▸ **Task item**: When the line with "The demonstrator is" appears below, start repeating lines exactly, and keep going through the line with "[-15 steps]"; add nothing outside that span.

▸ **Records supplied**:
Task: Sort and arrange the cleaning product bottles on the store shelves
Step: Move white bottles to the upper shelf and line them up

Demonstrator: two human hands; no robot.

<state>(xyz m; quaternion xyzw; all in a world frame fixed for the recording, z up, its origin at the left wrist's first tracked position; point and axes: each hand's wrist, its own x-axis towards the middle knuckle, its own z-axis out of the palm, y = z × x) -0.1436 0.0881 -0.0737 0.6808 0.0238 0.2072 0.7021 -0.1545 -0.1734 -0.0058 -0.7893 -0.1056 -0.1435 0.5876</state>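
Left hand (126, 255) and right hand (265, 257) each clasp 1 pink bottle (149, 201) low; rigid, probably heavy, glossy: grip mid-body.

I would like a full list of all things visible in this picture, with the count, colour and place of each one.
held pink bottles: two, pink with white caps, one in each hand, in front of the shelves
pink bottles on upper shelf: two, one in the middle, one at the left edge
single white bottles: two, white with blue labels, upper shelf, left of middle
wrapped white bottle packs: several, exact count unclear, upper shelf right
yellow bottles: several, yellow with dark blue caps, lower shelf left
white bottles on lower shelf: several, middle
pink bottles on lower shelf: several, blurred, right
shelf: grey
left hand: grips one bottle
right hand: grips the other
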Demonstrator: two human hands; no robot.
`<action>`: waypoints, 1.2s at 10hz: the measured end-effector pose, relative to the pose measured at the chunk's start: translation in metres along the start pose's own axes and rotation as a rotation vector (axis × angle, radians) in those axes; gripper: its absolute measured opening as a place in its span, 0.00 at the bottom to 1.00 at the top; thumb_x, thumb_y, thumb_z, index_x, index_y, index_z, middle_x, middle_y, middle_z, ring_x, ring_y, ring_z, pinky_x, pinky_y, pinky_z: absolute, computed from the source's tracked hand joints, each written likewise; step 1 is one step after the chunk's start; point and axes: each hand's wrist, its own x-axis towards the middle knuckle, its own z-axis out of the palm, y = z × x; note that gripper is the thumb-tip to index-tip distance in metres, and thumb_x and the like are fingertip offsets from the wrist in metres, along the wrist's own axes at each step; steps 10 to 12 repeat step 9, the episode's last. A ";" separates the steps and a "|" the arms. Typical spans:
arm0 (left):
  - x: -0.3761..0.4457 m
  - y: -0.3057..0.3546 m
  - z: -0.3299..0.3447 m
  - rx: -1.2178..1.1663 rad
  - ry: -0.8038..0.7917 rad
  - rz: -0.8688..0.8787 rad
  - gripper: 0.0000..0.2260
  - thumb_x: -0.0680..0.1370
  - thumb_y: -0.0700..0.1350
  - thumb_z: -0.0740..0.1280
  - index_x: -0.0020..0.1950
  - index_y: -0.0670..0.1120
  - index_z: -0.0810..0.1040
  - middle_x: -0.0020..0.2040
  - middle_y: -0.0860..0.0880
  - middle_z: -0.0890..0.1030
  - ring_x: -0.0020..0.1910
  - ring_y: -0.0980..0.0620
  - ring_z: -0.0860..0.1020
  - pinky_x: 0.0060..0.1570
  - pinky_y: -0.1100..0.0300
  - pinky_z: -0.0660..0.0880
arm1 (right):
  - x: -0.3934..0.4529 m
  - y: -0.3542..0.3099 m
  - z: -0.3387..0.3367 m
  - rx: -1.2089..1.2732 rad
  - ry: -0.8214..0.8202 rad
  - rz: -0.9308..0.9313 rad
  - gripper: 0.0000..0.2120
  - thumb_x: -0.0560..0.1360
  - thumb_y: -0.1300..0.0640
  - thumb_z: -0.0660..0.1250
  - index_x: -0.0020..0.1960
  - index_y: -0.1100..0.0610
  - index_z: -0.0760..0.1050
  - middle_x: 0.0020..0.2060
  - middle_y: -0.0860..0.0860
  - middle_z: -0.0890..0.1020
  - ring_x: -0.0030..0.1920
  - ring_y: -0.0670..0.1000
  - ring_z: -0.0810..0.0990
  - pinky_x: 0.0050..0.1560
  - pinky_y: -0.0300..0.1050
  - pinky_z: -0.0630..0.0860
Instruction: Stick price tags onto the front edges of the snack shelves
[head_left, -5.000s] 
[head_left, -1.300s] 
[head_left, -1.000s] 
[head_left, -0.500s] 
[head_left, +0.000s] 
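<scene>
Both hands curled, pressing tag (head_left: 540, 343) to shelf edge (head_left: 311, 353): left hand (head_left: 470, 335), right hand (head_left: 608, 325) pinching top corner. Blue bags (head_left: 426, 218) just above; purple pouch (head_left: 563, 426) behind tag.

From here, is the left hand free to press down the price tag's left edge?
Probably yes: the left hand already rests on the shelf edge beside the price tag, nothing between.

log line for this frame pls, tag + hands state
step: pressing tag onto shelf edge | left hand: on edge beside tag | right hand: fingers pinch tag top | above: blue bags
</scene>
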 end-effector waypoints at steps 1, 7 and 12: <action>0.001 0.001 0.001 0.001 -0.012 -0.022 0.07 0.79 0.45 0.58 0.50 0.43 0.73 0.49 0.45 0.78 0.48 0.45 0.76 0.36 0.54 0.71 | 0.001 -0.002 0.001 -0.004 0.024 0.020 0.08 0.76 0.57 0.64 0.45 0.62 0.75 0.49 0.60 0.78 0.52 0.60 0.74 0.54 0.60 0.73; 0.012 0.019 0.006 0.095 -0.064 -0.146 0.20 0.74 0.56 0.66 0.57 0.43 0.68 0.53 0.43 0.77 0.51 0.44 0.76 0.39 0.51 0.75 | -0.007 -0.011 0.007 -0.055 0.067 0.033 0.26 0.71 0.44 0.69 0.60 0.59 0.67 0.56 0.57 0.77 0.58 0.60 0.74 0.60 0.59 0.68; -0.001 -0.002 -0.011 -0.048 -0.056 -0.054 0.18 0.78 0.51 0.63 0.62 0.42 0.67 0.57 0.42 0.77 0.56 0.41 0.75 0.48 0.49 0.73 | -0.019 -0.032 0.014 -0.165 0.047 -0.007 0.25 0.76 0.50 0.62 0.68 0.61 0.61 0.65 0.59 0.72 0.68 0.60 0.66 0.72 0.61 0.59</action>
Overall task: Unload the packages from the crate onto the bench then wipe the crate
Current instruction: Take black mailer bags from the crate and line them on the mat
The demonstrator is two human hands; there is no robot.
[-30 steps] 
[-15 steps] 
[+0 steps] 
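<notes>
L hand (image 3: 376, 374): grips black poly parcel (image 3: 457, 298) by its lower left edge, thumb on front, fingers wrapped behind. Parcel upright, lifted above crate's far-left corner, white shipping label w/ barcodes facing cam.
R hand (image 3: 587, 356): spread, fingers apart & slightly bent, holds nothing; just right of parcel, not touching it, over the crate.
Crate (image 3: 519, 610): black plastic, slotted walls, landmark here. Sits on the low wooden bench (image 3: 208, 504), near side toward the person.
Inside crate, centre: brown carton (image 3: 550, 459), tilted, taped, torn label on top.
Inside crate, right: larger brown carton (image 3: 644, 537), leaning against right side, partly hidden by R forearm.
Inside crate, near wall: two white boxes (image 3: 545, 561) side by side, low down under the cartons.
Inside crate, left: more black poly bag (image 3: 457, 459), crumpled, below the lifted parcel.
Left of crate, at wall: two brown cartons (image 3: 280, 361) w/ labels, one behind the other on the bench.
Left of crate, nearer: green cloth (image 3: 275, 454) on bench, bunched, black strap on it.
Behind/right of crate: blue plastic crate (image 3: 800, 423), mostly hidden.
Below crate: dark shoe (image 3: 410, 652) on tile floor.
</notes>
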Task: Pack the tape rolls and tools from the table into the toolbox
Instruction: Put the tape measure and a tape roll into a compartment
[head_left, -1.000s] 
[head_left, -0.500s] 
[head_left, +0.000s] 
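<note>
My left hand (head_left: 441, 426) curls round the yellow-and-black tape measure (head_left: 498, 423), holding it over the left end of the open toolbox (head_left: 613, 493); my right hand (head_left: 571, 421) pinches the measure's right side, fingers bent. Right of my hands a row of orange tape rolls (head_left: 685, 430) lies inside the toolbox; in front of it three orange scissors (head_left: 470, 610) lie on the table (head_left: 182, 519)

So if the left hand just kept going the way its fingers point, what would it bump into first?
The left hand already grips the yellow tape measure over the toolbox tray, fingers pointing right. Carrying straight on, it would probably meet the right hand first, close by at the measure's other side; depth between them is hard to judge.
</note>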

▸ **Expected answer**:
The demonstrator is two human hands; there is no robot.
[-30 steps] 
[-15 steps] 

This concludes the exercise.